Durum bu kadar vahimken Maraş merkezli iki deprem Suriye’yi de vurdu. Halep, Lazkiye, Tartus gibi kentlerin yanı sıra Türk ordusunun/cihatçı çetelerin kontrolü altındaki İdlib, Afrin kentleri ile çevresinde de depremin etkisi hissedildi. Yansıyan haberler Suriye’de de birçok yerin yıkıldığı, binlerce kişinin hayatını kaybettiğini ve sınırlı imkanlardan kaynaklı enkaz kaldırma çalışmalarının çok ağır ilerlediğini gösteriyor.
ABD yaptırımlarından dolayı gıda, ilaç gibi temel ihtiyaçların bile çok kısıtlı olduğu koşullarda deprem daha da yıkıcı oldu. Zira yaptırımlardan dolayı Suriye’ye yardım da yapılamıyordu. Zira yardım etmek isteyenler, ABD’nin vahşi ambargosunun yaptırımlarından çekiniyordu.
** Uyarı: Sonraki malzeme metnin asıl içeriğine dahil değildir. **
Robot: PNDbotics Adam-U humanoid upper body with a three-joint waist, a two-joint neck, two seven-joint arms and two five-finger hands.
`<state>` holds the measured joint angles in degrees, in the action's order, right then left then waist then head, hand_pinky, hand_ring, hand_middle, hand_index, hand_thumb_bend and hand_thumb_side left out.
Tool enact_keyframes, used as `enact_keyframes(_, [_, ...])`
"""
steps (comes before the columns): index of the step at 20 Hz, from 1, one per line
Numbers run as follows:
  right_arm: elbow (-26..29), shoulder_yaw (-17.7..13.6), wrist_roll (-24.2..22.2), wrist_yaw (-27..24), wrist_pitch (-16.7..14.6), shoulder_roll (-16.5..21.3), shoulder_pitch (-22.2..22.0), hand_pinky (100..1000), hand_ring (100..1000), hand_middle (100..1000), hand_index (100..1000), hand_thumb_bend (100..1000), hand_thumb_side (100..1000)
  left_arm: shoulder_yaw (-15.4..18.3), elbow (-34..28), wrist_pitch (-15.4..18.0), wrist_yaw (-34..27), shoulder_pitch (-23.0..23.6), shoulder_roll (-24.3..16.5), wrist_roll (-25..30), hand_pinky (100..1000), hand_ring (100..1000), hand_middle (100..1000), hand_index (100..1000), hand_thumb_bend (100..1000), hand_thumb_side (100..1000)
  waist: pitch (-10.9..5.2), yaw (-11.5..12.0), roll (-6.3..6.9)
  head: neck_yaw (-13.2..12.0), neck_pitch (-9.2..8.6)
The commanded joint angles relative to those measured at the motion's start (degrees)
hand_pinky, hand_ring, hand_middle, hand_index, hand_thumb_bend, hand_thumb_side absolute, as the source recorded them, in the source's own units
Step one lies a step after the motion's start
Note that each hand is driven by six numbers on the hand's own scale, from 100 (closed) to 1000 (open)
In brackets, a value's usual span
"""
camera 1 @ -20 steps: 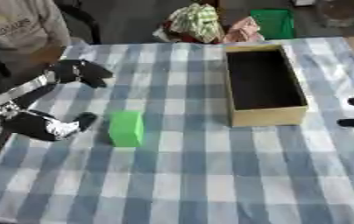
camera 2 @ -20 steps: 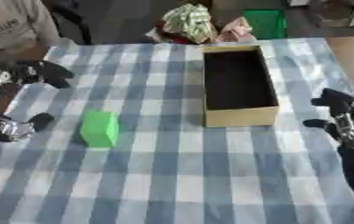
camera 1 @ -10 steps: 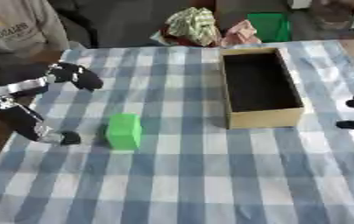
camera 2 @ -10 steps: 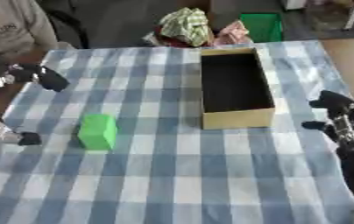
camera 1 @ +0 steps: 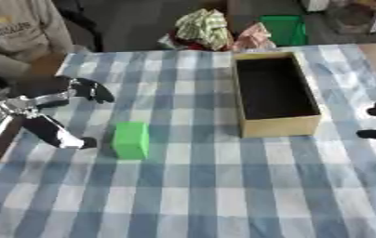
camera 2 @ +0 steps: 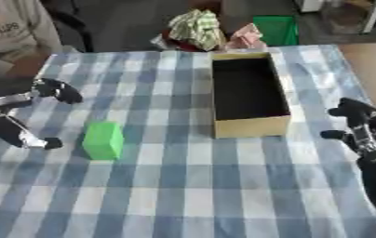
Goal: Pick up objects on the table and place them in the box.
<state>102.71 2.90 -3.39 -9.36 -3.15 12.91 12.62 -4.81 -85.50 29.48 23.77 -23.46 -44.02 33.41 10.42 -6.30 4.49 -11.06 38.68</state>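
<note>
A green block lies on the checked tablecloth, left of centre. An open cardboard box with a dark inside stands to its right, nothing visible in it. My left hand is at the left edge, just left of the block, fingers and thumb spread wide apart and holding nothing. One finger tip is near the block's left side, without touching it. My right hand rests at the right edge beside the box, fingers relaxed, nothing in it.
The blue and white checked table fills the view. Behind its far edge lie crumpled patterned bags and a green bin. A person in a grey top sits at the far left corner.
My left hand has drawn back toward the left edge and its fingers have spread wider. The whole picture has shifted a little, so the camera moved. The block and box stay put.
</note>
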Motion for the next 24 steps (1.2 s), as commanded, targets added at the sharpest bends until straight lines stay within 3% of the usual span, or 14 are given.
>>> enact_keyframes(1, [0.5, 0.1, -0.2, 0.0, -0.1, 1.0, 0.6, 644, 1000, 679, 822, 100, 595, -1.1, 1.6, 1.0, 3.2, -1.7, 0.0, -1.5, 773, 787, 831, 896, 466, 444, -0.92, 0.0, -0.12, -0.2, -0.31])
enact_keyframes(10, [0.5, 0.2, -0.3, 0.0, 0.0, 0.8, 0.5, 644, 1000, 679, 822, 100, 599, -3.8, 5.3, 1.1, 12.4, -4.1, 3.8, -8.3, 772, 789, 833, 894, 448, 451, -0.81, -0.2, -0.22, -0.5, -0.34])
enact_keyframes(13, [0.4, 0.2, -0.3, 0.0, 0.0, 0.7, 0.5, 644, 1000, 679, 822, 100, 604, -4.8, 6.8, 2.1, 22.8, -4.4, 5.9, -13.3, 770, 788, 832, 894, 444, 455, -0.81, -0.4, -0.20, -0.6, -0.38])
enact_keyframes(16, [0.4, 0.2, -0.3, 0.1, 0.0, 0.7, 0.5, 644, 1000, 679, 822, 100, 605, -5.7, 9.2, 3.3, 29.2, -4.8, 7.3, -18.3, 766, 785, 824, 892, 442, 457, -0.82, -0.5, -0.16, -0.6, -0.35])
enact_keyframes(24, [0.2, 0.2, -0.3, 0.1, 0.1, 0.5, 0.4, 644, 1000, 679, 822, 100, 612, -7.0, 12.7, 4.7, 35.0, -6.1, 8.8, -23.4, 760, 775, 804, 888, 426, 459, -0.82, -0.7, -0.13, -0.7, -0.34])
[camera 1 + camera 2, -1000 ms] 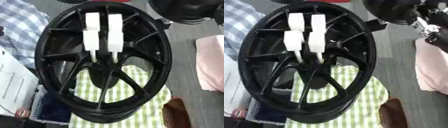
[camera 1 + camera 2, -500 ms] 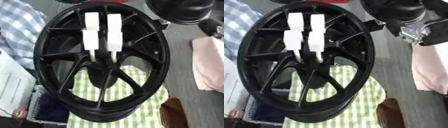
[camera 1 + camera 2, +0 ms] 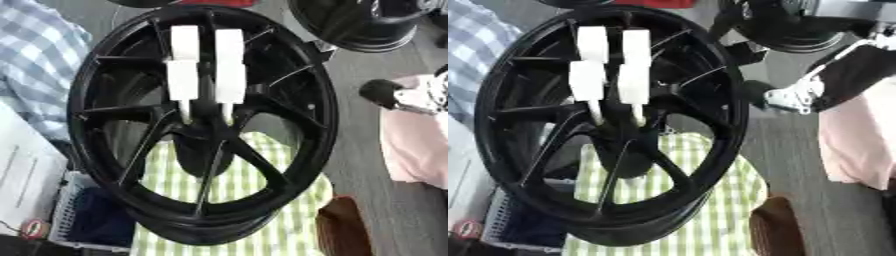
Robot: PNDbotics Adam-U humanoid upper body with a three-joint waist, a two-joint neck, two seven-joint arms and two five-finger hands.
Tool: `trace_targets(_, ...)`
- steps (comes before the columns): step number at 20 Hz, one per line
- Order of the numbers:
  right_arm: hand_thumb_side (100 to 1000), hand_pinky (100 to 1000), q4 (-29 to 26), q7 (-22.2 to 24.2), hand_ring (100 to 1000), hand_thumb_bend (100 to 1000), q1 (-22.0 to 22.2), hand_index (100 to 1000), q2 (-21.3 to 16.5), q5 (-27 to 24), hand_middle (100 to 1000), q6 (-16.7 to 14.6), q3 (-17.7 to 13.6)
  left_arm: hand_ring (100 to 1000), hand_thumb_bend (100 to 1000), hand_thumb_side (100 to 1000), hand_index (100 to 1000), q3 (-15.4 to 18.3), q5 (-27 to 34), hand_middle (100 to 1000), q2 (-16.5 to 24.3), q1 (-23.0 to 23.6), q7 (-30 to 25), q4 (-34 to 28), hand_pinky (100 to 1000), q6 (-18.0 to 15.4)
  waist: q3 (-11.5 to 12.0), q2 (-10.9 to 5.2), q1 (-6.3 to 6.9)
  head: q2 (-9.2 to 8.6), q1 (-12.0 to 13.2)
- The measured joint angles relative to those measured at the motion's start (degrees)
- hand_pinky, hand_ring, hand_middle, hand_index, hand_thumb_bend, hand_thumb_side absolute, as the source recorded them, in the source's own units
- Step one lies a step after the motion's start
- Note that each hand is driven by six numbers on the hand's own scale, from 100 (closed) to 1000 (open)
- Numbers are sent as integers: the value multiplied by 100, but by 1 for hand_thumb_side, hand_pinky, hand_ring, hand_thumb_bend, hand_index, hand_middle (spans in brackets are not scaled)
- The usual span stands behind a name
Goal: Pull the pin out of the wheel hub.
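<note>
Two white pins (image 3: 206, 70) stand side by side in the wheel hub (image 3: 206, 132), long axes pointing up the wheel. Right hand (image 3: 798, 95) just right of the rim, nearer; fingers' state unclear, holding nothing.

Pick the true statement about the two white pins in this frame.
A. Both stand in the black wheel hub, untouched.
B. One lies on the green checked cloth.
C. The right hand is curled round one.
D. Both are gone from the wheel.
A: both white pins stand side by side in the black wheel hub, and the right hand is off to the wheel's right side, touching neither.
</note>
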Motion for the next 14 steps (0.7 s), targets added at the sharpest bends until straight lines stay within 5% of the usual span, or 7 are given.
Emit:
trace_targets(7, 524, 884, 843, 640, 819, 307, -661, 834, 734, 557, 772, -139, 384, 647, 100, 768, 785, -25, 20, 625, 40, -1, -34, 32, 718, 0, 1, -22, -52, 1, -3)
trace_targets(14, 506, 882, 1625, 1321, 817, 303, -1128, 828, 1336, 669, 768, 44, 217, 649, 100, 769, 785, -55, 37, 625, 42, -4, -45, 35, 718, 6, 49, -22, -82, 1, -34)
Deprem bölgesinden yansıyan görüntüler, oradaki halkın yaşadığı yıkım ve çaresizlik vahşi ambargonun kaldırılması yönünde çağrıların yapılmasına neden oldu. Basınç altında kalan Joe Biden yönetimi, istemeye istemeye de olsa, deprem yardımları için 180 günlük yaptırım muafiyeti sağlanacağını duyurdu.
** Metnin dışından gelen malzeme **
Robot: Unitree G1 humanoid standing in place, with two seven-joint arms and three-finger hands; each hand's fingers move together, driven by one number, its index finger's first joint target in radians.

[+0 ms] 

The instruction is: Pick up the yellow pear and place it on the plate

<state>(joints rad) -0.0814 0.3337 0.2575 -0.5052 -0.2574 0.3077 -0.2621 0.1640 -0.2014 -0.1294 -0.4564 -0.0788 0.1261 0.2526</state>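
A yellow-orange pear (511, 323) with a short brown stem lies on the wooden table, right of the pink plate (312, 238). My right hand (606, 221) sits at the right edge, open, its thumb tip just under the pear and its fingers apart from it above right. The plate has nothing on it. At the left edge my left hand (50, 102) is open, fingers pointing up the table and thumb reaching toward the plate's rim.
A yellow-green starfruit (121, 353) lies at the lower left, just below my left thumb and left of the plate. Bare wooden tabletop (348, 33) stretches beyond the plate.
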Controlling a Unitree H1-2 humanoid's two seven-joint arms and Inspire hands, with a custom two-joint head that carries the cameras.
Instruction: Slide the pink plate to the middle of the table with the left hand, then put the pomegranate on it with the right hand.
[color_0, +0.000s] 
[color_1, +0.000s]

AA’ya dayandırılan haberlerde, ABD Hazine Bakanlığı Yabancı Varlıkları Kontrol Ofisi'nin (OFAC) Suriye için deprem yardımıyla ilgili tüm işlemlere “izin veren” bir genel lisans yayımladığı belirtildi.
Vahşi ambargo kaldırılana kadar geçen sürede enkaz altındakilerin çoğunluğu hayatını kaybetmişti. Bu ambargo olmasaydı hem Suriye’nin imkanları daha iyi olacak hem yardım ulaştırmak isteyenlerin önünde bir engel olmayacaktı. Böylece ABD emperyalizminin insanlığa karşı işlediği ağır suçlara yenisi eklenmiş oldu. ABD, Irak’a uyguladığı ambargodan dolayı 500 bin çocuğu ölüme mahkum etmişti. Dönemin Dışişleri Bakanı Madeleine Albright, bu kıyımla ilgili soru soran gazeteciğe, ambargo sonuçlarının 500 bin çocuğun öldürülmesine değdiğini söylemişti. Bu sözler, Washington’da hakim olan emperyalist zihniyeti net bir şekilde anlatıyor.